• **TASK ITEM**
Return each line below holding the string "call".

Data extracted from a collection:
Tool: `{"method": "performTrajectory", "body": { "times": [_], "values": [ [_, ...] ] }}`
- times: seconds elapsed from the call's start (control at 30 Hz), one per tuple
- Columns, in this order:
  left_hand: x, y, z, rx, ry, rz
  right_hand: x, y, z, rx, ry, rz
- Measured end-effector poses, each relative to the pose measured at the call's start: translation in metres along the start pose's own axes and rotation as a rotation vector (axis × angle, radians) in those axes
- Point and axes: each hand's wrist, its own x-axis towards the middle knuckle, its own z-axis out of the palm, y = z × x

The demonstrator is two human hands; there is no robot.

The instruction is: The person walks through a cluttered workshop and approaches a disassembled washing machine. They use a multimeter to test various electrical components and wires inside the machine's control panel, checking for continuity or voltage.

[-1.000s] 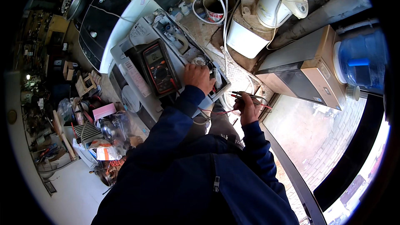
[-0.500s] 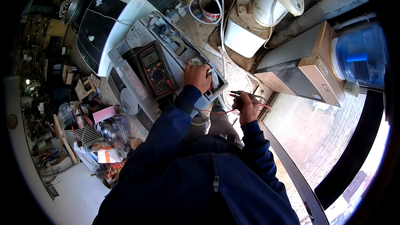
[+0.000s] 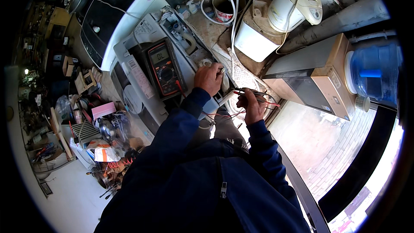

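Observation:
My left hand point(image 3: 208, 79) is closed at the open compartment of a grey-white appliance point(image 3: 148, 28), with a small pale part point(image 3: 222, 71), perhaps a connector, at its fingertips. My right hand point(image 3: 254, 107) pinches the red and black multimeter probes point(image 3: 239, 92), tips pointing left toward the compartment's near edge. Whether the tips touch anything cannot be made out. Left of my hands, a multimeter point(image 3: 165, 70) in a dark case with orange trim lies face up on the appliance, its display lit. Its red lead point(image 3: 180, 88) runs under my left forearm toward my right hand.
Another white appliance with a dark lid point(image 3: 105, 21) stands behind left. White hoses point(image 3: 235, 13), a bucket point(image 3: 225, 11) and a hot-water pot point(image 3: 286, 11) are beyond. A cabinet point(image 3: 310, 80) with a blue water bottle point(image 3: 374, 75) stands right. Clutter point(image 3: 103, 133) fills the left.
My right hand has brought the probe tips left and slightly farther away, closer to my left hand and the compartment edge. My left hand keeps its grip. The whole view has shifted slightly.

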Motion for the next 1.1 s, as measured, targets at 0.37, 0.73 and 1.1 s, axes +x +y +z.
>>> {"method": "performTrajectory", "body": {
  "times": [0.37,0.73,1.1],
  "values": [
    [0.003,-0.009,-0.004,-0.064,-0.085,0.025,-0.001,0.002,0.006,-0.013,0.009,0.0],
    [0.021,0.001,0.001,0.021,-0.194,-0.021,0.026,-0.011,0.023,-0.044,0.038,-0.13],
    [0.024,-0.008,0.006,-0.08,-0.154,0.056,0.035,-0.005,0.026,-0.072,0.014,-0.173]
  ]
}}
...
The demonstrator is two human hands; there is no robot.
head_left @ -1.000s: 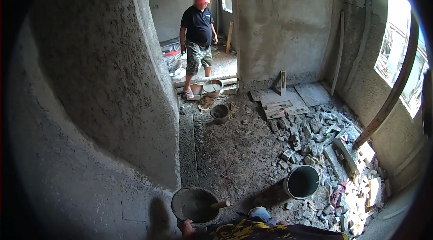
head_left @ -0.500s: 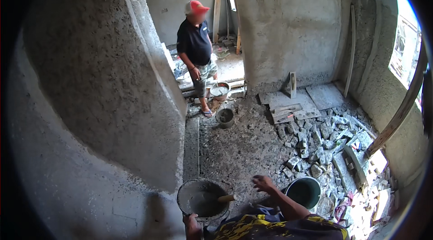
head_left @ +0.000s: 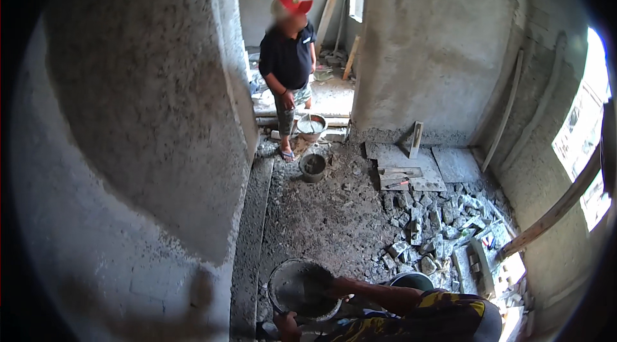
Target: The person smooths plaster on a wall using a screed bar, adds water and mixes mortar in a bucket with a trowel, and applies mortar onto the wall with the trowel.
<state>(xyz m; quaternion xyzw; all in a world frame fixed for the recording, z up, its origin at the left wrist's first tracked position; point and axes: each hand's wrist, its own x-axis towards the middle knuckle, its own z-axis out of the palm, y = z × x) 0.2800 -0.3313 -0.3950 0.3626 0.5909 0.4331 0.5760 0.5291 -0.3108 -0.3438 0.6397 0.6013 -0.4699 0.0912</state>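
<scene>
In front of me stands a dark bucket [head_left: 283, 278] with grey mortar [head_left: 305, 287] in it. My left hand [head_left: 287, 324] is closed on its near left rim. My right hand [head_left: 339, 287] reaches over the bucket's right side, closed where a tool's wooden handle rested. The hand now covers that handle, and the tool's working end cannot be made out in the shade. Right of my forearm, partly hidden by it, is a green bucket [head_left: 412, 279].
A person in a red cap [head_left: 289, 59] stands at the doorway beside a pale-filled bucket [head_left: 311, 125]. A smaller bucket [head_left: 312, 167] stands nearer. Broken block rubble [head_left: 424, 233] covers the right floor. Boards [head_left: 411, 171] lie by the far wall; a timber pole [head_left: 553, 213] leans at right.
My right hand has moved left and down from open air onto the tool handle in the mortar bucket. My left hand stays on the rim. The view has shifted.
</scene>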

• **RESPONSE TO THE EXERCISE**
- times: seconds elapsed from the call's start (control at 30 Hz), one per tuple
- Measured end-effector poses, each relative to the pose measured at the call's start: translation in metres along the start pose's own axes and rotation as a rotation vector (axis × angle, radians) in those axes

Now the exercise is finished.